Adds native support for Spark 4.x StringSplitSQL via a literal-delimiter split_sql function. Unlike split / StringSplit, this splits on the delimiter literally rather than as a regex and keeps trailing empty parts.

This also fixes ListExtract default-value typing so defaults are cast to the array element type rather than the list type. That is needed for split_part, which uses an empty-string default through element_at.

Updates expression support docs and adds SQL-file coverage for split_part, including literal delimiters, dynamic delimiters, nulls, out-of-range defaults, negative positions, and invalid zero index behavior.

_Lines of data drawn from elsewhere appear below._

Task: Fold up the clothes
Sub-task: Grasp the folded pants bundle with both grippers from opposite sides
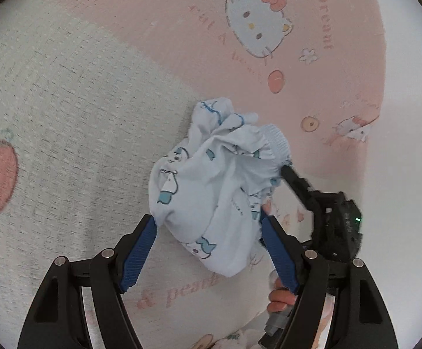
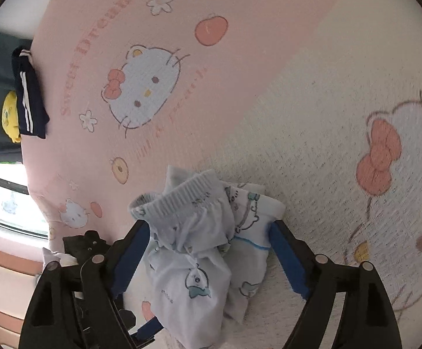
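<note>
A bed sheet [image 2: 240, 67], pink and cream with cat faces, peaches and flowers, carries everything. Pale blue shorts [image 2: 199, 250] lie bunched on it at 6 o'clock in the right wrist view. A folded navy garment [image 2: 29, 96] with white stripes lies at 9 o'clock.

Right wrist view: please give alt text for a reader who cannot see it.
A crumpled pale blue cartoon-print garment with a ribbed waistband lies bunched between the open blue-padded fingers of the right claw, on a pink and cream cartoon-cat bedsheet. A folded navy white-striped garment lies at the sheet's far left edge.
</note>
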`<act>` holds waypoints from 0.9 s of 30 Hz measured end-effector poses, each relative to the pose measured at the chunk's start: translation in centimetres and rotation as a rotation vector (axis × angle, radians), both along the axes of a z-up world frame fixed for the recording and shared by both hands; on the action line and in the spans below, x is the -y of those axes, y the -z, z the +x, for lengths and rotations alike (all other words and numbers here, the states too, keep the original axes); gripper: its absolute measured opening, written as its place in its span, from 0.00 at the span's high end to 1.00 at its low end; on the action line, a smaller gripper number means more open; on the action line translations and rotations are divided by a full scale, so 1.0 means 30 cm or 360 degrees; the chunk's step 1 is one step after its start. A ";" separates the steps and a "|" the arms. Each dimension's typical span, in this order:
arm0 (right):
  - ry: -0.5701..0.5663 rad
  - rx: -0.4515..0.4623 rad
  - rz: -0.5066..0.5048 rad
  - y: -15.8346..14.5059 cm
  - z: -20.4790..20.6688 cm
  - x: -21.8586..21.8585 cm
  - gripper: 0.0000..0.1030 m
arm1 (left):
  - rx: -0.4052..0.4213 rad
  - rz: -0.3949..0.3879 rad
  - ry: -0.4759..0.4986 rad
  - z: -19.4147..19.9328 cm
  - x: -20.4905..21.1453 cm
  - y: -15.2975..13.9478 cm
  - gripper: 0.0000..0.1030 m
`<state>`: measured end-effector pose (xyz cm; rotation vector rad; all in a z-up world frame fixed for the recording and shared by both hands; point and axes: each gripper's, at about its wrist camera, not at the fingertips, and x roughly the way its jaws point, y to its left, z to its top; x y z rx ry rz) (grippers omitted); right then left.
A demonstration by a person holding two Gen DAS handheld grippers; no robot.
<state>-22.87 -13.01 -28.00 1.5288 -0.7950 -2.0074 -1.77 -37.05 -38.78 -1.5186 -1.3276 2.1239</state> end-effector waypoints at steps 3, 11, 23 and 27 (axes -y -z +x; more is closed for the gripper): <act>0.0012 0.0037 0.0011 0.011 -0.003 -0.005 0.18 | 0.0003 0.0026 -0.0020 0.007 -0.018 0.032 0.29; -0.0012 0.0089 0.0012 0.039 -0.014 0.024 0.17 | 0.0024 0.0084 -0.0054 -0.003 -0.038 0.087 0.29; 0.0128 -0.0071 -0.0030 0.048 -0.031 0.024 0.37 | 0.0002 -0.0262 0.0207 -0.086 -0.093 0.056 0.63; 0.0144 -0.0105 0.0020 0.038 -0.010 0.009 0.60 | 0.0002 -0.0307 0.0266 -0.100 -0.086 0.034 0.70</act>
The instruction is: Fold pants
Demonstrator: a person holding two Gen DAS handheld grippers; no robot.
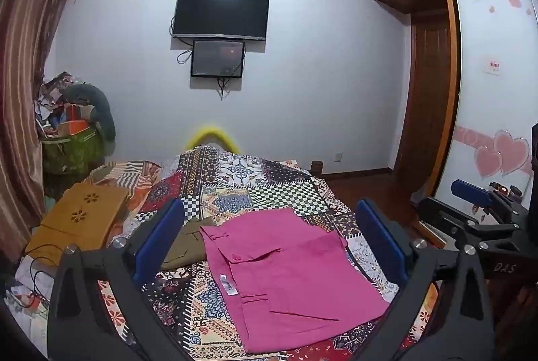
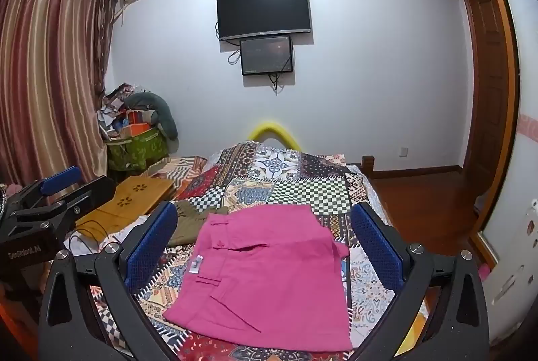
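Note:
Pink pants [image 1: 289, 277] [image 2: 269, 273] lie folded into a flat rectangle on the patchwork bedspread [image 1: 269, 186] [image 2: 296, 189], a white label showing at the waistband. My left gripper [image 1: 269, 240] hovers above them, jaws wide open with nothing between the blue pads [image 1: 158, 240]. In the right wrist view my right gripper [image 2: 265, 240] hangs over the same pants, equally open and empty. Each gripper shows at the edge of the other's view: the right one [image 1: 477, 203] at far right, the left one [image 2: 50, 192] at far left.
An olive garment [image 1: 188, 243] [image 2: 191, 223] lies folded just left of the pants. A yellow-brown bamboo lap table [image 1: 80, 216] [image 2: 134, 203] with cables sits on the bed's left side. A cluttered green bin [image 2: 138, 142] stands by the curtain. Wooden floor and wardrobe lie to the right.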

How are these changes tested?

Ran:

  • cargo fmt -p datafusion-comet-spark-expr
  • cargo test -p datafusion-comet-spark-expr string_funcs::split
  • cargo test -p datafusion-comet-spark-expr list_extract
  • cargo build
  • ./mvnw test -Dtest=none -Dsuites="org.apache.comet.CometSqlFileTestSuite split_part" -Dscalastyle.skip=true
  • ./mvnw compile -Pspark-4.0 -DskipTests -Dscalastyle.skip=true
  • ./mvnw compile -Pspark-4.2 -DskipTests -Dscalastyle.skip=true
  • git diff --check

@andygrove

Copy link
Copy Markdown
Member

Thanks @michaelmitchell-bit. This looks good overall.

StringSplitSQL is collation-aware in Spark and Comet does not support different collations yet, so it would be good to add a fallback for that case. See concat and reverse for examples.

@michaelmitchell-bit

Copy link
Copy Markdown
Contributor Author

Thanks @michaelmitchell-bit. This looks good overall.

StringSplitSQL is collation-aware in Spark and Comet does not support different collations yet, so it would be good to add a fallback for that case. See concat and reverse for examples.

awesome, ty. added a fallback for non-utf8_binary collations and covered it in the split_part SQL file test.

@andygrove

Copy link
Copy Markdown
Member

Thanks @michaelmitchell-bit could you fix conflicts?

@michaelmitchell-bit

Copy link
Copy Markdown
Contributor Author

Thanks @michaelmitchell-bit could you fix conflicts?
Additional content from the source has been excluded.